■ **Exercise goal**:
The records below must be repeated exactly, but without their pictures.
*** Opening of The input ***
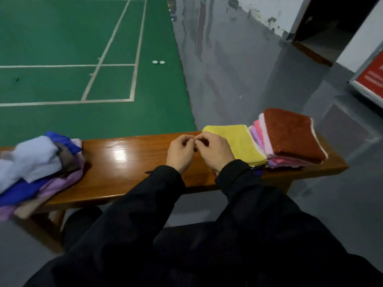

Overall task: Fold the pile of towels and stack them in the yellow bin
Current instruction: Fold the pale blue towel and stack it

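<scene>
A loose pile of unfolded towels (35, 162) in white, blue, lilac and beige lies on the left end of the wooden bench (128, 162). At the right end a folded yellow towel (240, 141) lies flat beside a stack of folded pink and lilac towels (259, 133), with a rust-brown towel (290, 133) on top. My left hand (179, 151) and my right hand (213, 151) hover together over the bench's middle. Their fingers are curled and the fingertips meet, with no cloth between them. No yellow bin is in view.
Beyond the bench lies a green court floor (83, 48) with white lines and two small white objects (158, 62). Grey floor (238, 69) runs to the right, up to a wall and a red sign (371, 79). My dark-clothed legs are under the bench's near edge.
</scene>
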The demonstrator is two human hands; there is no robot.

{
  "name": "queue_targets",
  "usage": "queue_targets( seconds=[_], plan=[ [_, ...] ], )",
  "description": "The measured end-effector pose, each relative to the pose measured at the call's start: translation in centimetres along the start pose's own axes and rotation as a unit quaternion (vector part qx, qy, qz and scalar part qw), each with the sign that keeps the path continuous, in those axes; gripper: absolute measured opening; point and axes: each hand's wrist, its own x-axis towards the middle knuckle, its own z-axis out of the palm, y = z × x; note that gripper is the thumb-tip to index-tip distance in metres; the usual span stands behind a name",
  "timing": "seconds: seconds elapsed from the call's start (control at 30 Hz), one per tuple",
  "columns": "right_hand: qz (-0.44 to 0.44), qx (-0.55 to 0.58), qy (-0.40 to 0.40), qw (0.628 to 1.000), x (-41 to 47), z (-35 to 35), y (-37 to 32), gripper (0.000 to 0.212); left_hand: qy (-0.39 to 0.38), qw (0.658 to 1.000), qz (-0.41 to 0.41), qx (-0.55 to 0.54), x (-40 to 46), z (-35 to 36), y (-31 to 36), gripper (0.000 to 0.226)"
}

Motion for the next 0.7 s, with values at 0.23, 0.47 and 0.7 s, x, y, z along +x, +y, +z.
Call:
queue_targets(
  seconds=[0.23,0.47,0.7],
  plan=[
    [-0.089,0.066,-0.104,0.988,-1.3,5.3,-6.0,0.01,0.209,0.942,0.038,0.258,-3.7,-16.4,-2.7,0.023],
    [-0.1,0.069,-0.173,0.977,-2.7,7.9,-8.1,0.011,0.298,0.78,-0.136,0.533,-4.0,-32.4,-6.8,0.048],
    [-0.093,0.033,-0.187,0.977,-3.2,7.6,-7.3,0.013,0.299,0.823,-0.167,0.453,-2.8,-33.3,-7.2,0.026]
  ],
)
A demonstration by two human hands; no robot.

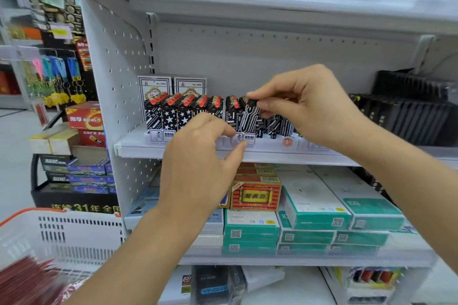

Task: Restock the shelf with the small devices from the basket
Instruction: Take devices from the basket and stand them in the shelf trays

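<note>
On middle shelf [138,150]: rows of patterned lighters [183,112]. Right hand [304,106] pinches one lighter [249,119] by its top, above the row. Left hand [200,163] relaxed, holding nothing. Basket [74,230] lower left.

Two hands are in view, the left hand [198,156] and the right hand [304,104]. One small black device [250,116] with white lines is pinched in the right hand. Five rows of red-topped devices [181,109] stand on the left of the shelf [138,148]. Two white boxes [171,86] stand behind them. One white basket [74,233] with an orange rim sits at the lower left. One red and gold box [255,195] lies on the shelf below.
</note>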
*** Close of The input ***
■ **Response area**:
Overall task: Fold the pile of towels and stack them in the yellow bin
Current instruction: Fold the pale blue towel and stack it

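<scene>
A loose pile of unfolded towels (35, 162) in white, blue, lilac and beige lies on the left end of the wooden bench (128, 162). At the right end a folded yellow towel (240, 141) lies flat beside a stack of folded pink and lilac towels (259, 133), with a rust-brown towel (290, 133) on top. My left hand (179, 151) and my right hand (213, 151) hover together over the bench's middle. Their fingers are curled and the fingertips meet, with no cloth between them. No yellow bin is in view.
Beyond the bench lies a green court floor (83, 48) with white lines and two small white objects (158, 62). Grey floor (238, 69) runs to the right, up to a wall and a red sign (371, 79). My dark-clothed legs are under the bench's near edge.
</scene>
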The demonstrator is two human hands; there is no robot.

{
  "name": "queue_targets",
  "usage": "queue_targets( seconds=[_], plan=[ [_, ...] ], )",
  "description": "The measured end-effector pose, each relative to the pose measured at the call's start: translation in centimetres along the start pose's own axes and rotation as a unit quaternion (vector part qx, qy, qz and scalar part qw), each with the sign that keeps the path continuous, in those axes; gripper: absolute measured opening; point and axes: each hand's wrist, its own x-axis towards the middle knuckle, its own z-axis out of the palm, y = z × x; note that gripper is the thumb-tip to index-tip distance in metres; the usual span stands behind a name",
  "timing": "seconds: seconds elapsed from the call's start (control at 30 Hz), one per tuple",
  "columns": "right_hand: qz (-0.44 to 0.44), qx (-0.55 to 0.58), qy (-0.40 to 0.40), qw (0.628 to 1.000), x (-41 to 47), z (-35 to 35), y (-37 to 32), gripper (0.000 to 0.212); left_hand: qy (-0.39 to 0.38), qw (0.658 to 1.000), qz (-0.41 to 0.41), qx (-0.55 to 0.54), x (-40 to 46), z (-35 to 36), y (-31 to 36), gripper (0.000 to 0.226)"
}

Motion for the next 0.7 s, with values at 0.23, 0.47 and 0.7 s, x, y, z along +x, +y, +z.
Call:
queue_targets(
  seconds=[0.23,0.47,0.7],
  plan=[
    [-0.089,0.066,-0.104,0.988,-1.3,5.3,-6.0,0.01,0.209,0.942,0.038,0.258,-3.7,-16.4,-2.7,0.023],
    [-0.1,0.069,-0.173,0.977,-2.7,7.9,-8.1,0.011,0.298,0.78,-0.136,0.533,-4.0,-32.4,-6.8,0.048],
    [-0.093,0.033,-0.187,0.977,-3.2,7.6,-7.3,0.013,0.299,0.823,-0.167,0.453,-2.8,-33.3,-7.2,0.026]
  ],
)
A demonstration by two human hands; no robot.


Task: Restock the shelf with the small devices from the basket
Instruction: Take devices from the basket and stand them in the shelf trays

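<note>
On middle shelf [138,150]: rows of patterned lighters [183,112]. Right hand [304,106] pinches one lighter [249,119] by its top, above the row. Left hand [200,163] relaxed, holding nothing. Basket [74,230] lower left.

Two hands are in view, the left hand [198,156] and the right hand [304,104]. One small black device [250,116] with white lines is pinched in the right hand. Five rows of red-topped devices [181,109] stand on the left of the shelf [138,148]. Two white boxes [171,86] stand behind them. One white basket [74,233] with an orange rim sits at the lower left. One red and gold box [255,195] lies on the shelf below.
</note>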

This output requires no further additions.